By default, Prometheus expects metrics to be served at the /metrics
endpoint. If you need to expose them at a different endpoint, you can set the metrics_path
configuration as such:
(...)
scrape_configs:
- job_name: 'go-service'
metrics_paths: '/subpath/custom-metrics`
(...)
2. Instrumenting the Go Service
Let's add monitoring capabilities to our Go service. First, we need to install the required Prometheus dependencies:
go get github.com/prometheus/client_golang/prometheus
go get github.com/prometheus/client_golang/prometheus/promauto
go get github.com/prometheus/client_golang/prometheus/promhttp
These dependencies give us the ability to produce metrics, and expose them through an HTTP API, where Prometheus will scrape from.
Now let's create a new metrics
package and metrics.go
file, which will handle our instrumentation. We'll create the Four Golden Signal metrics: Duration, Traffic, Errors, and Saturation. Create a new file under metrics/metrics.go
:
// metrics/metrics.go
package metrics
import (
"github.com/prometheus/client_golang/prometheus"

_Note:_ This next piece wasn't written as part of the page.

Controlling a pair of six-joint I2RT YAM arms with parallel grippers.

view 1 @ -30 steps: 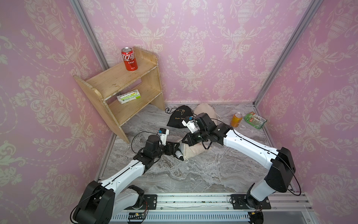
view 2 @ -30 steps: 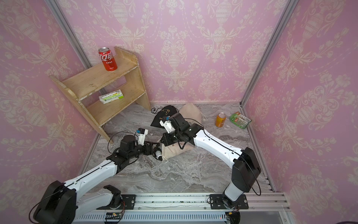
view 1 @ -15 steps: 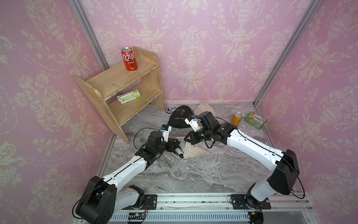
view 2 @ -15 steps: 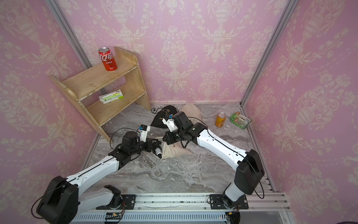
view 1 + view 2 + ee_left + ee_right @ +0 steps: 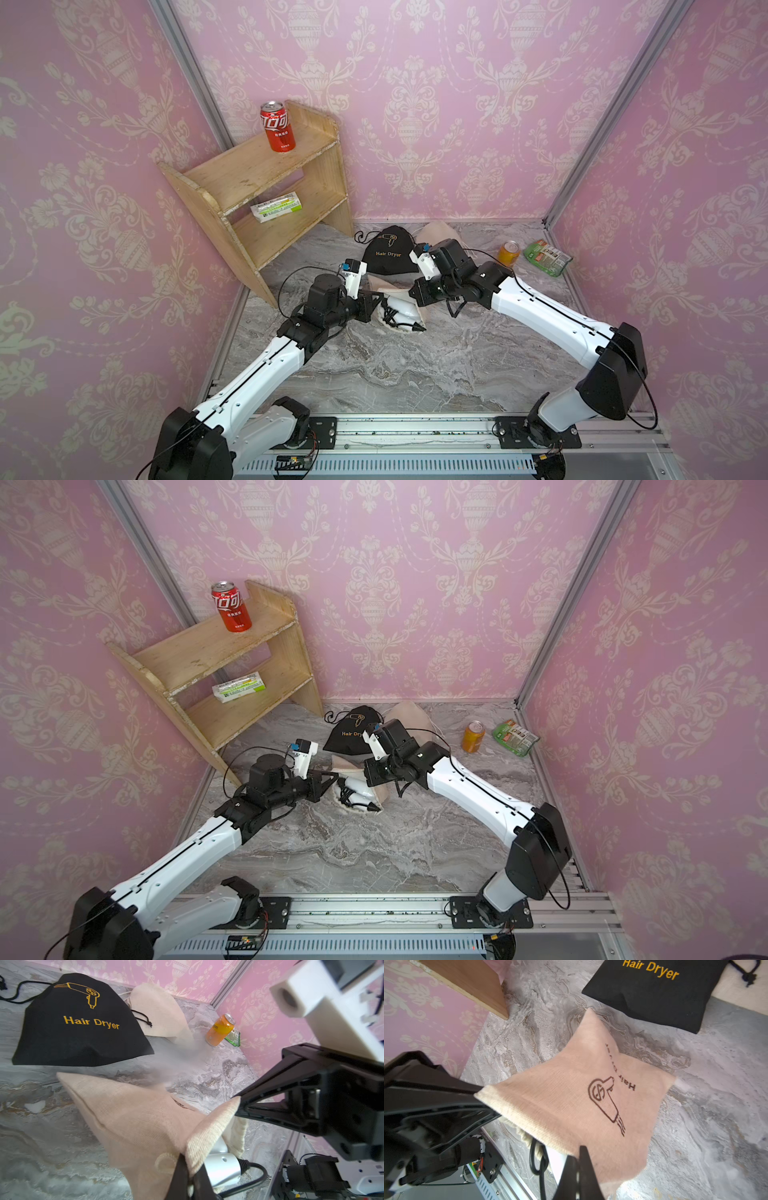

"github.com/prometheus/client_golang/prometheus/promauto"
)
var (
// RequestDuration handles the Latency histogram metric
RequestDuration = promauto.NewHistogramVec(
prometheus.HistogramOpts{
Name: "http_request_duration_seconds",
Help: "Request duration in seconds",
Buckets: []float64{.005, .01, .025, .05, .1, .25, .5, 1, 2.5, 5, 10},
},
[]string{"handler", "method", "status"},
)
// RequestsTotal handles the Traffic counter metric
RequestsTotal = promauto.NewCounterVec(
prometheus.CounterOpts{
Name: "http_requests_total",
Help: "Total number of HTTP requests",
},
[]string{"handler", "method", "status"},
)
// ErrorsTotal handles the Error rate counter metric
ErrorsTotal = promauto.NewCounterVec(
prometheus.CounterOpts{
Name: "http_errors_total",
Help: "Total number of HTTP errors",
},
[]string{"handler", "method", "status"},
)
// ConcurrentRequests handles the Saturation metric
ConcurrentRequests = promauto.NewGauge(
prometheus.GaugeOpts{
Name: "http_concurrent_requests",
Help: "Number of concurrent HTTP requests",
},
)
// SignupsTotal handles the Counter metric tracking total signups
SignupsTotal = promauto.NewCounterVec(
prometheus.CounterOpts{
Name: "signups_total",
Help: "Total number of signups",
},
[]string{},
)
)
Now we can use the metrics
package to start instrumenting our code!
We'll start off by adding the Four Golden Signal metrics to our APIs. For that we can create a new HTTP middleware, which are great for cross-cutting concerns such as monitoring.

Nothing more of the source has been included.